■ ASSIGNED TASK:
Copy word for word the lines of the records below, beginning at the one with "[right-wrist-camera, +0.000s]" and finishing at the one with "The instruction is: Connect", ends included, but none of the pictures.

Dataset excerpts

────────────────────

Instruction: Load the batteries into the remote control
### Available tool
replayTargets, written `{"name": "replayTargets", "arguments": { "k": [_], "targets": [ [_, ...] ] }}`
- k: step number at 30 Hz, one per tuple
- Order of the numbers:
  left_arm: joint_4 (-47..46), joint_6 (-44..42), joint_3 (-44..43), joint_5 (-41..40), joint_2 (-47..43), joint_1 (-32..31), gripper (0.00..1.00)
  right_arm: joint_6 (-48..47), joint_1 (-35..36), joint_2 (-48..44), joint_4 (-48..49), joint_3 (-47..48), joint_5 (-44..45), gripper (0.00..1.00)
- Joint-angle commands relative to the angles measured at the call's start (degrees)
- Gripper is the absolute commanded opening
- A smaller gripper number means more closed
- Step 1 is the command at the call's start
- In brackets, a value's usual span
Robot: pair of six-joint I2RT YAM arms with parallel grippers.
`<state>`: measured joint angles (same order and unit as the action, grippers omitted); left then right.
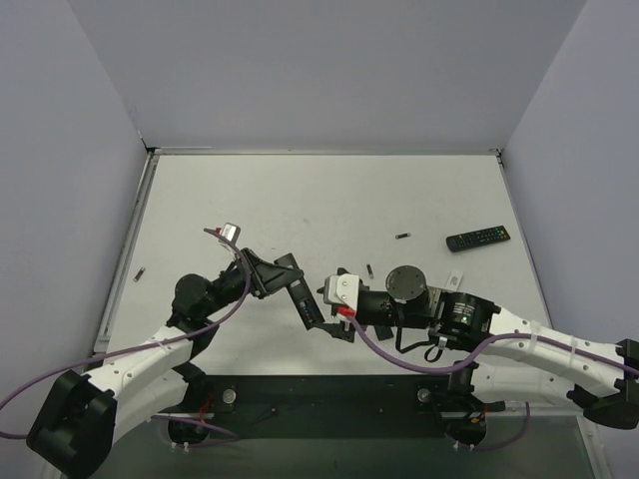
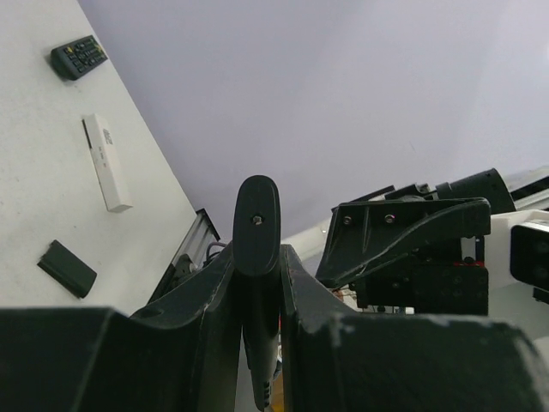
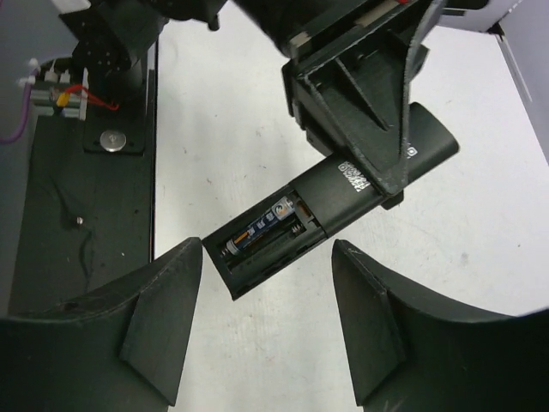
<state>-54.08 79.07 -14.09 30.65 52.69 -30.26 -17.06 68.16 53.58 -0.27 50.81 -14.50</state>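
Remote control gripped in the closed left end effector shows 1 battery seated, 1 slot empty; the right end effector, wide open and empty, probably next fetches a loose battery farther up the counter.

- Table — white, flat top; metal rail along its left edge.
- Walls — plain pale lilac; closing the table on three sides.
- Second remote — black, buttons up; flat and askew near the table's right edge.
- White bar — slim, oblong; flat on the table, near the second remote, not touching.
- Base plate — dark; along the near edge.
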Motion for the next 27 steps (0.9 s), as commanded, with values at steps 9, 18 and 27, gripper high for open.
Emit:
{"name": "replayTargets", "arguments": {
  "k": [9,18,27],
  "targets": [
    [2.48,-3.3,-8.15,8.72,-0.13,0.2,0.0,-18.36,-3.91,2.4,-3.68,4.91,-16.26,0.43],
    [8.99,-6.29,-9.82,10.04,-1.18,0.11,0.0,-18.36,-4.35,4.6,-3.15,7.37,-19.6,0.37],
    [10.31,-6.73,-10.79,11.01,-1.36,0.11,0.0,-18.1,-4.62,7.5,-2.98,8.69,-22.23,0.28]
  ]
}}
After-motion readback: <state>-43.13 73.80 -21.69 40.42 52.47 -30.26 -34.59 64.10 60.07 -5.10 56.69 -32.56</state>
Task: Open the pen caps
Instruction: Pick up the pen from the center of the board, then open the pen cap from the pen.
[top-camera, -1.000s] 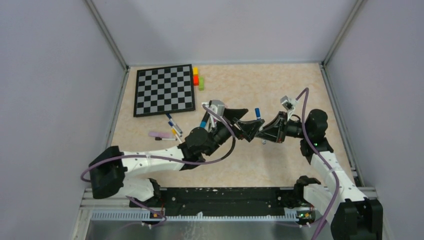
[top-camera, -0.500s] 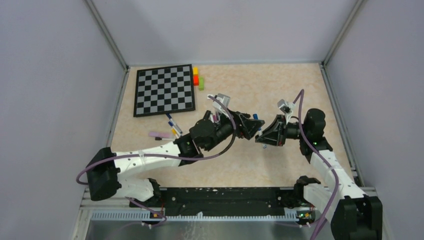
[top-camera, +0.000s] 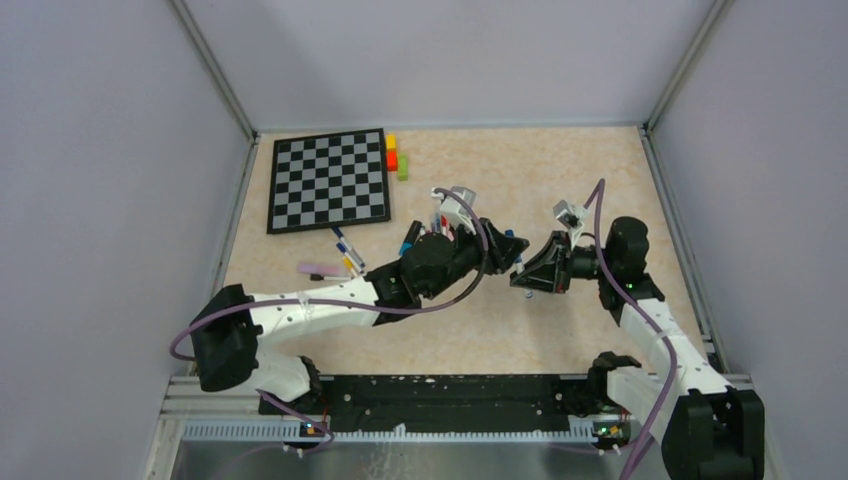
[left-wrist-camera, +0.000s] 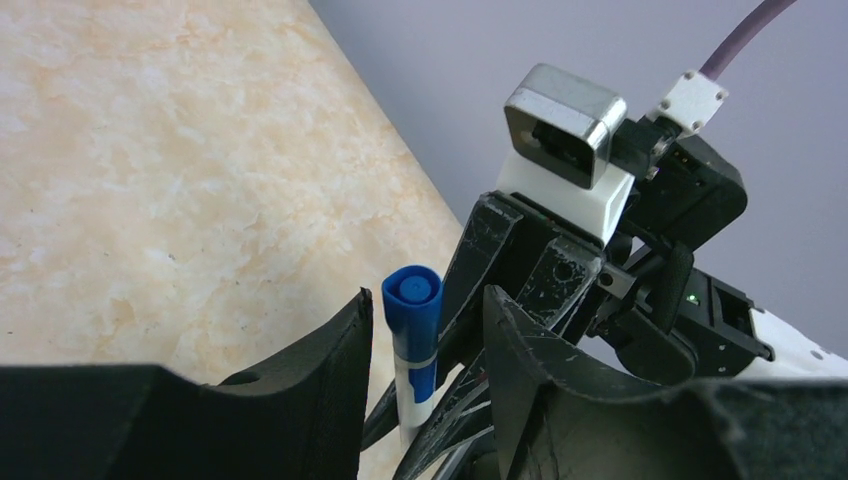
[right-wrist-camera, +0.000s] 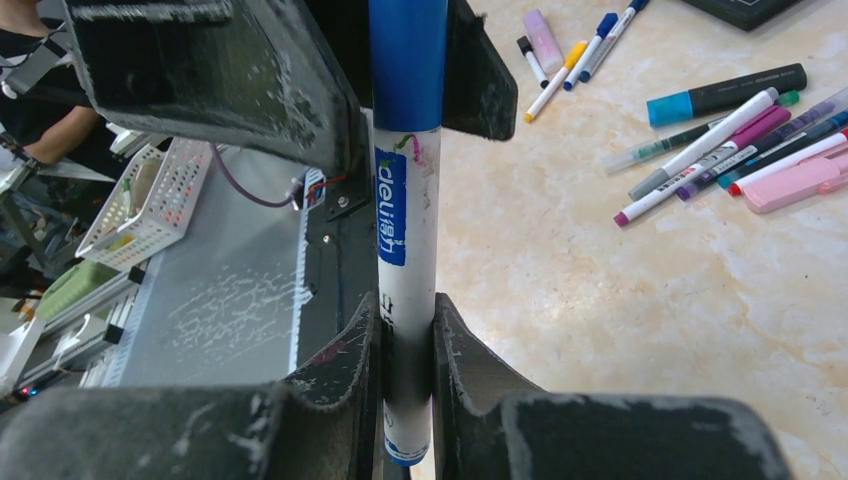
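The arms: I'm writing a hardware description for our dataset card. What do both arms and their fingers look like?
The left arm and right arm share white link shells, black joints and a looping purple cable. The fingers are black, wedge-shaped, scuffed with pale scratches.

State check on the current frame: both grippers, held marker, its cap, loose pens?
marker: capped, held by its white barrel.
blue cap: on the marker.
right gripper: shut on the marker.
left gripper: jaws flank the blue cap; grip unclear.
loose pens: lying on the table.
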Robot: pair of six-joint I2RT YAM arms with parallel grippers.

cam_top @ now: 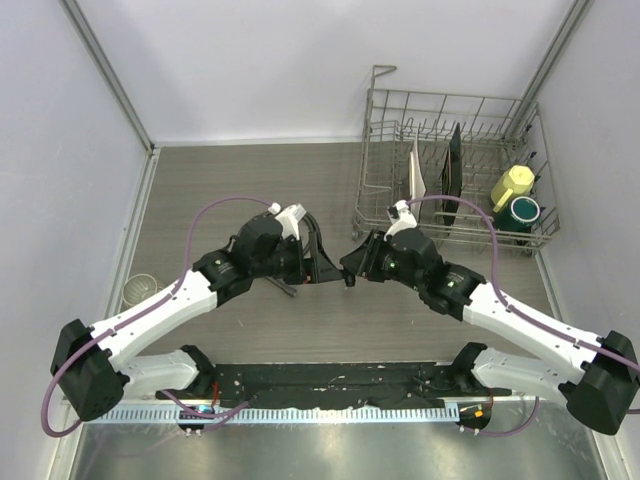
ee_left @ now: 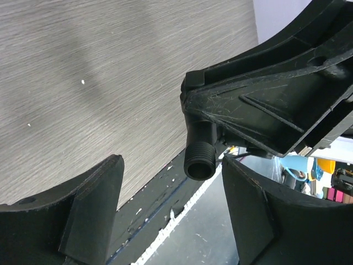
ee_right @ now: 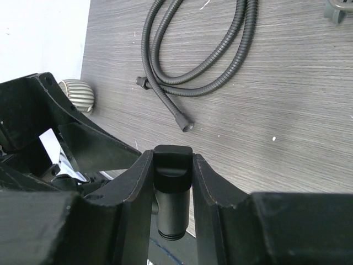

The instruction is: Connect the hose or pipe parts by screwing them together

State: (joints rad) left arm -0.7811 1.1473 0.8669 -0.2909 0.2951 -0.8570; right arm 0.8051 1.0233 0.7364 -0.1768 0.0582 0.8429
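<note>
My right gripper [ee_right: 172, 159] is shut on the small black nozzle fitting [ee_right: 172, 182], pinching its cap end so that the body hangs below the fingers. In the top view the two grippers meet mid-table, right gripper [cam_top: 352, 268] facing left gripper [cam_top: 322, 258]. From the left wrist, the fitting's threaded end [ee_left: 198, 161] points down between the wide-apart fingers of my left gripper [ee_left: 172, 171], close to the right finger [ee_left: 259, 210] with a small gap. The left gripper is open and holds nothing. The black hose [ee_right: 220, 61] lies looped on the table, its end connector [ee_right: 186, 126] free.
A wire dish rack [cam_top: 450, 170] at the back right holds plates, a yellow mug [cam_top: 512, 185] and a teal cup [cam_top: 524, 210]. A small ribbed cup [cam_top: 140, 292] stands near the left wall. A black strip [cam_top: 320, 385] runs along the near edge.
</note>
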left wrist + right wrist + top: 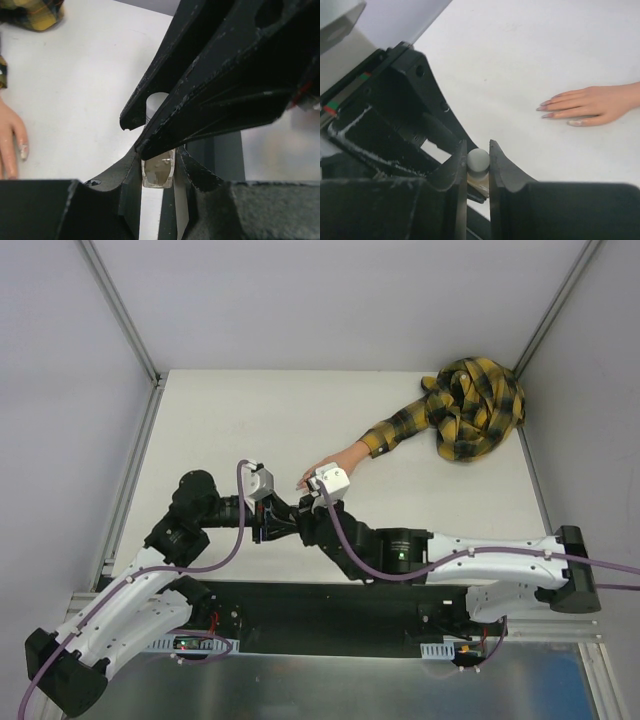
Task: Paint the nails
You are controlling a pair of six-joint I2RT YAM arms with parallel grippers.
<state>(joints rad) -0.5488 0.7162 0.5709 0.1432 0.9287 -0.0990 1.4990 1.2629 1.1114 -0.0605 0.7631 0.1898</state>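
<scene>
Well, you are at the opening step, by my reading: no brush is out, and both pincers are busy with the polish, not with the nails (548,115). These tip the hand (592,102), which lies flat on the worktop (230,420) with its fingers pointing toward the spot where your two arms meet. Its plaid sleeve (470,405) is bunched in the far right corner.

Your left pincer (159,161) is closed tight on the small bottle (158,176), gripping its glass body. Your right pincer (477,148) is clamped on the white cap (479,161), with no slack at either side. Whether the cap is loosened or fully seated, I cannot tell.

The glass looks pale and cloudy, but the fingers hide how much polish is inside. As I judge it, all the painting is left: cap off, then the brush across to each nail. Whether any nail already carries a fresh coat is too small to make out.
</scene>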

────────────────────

■ RESULT:
[right-wrist-camera, +0.000s] 
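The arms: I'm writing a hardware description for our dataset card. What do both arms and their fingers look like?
The left arm and right arm share white link shells, black joints and a looping purple cable. The fingers are black, wedge-shaped, scuffed with pale scratches.

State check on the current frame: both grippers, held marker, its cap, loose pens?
marker: capped, held by its white barrel.
blue cap: on the marker.
right gripper: shut on the marker.
left gripper: jaws flank the blue cap; grip unclear.
loose pens: lying on the table.
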Robot: pair of six-joint I2RT YAM arms with parallel grippers.

cam_top @ now: 
ee_left @ now: 
ee_right @ now: 

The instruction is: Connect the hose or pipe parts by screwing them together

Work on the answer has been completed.